Speaking at the ceremony, held on board the vessel at Naha Military Port, Okinawa Austal Executive Chairman, John Rothwell said,

“We are proud that our ongoing relationships with III MEF, Military Sealift Command and the US Navy, has allowed us to introduce and support the operation of high speed vessel technology into US defence applications, and we look forward to “WestPac Express” providing many more years of service to III MEF”.

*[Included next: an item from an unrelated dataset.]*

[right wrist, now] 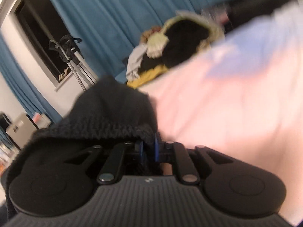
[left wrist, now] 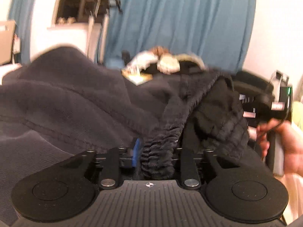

“In parallel with our involvement in the operation of “WestPac Express” and the construction of the Littoral Combat Ship “Independence” we also look forward to developing the optimal solution for the requirements of the Joint High Speed Vessel programme to provide greater numbers of similar non-combatant vessels for global logistics and theatre support roles”.

Background

In 2000 when the first thoughts of replacing the previously unreliable and expensive air transport that was in use, the predominant need was the ability to transport an infantry battalion and their equipment in one lift whilst operating from austere ports without the use of tug boats. Whilst several shipping solutions were considered the need for high speeds and shallow draft clearly favoured existing large fast ferry technology as developed by Austal that was already in use with commercial operators worldwide.

Registered in the port of Mobile, Alabama where Austal is currently building a new generation combat ship for the US Navy, “WestPac Express” is primarily used to transport marines and their vehicles and equipment from their base in Okinawa to training locations in East and South Asia. She has also assisted in humanitarian operations such as the 2005 tsunami relief effort.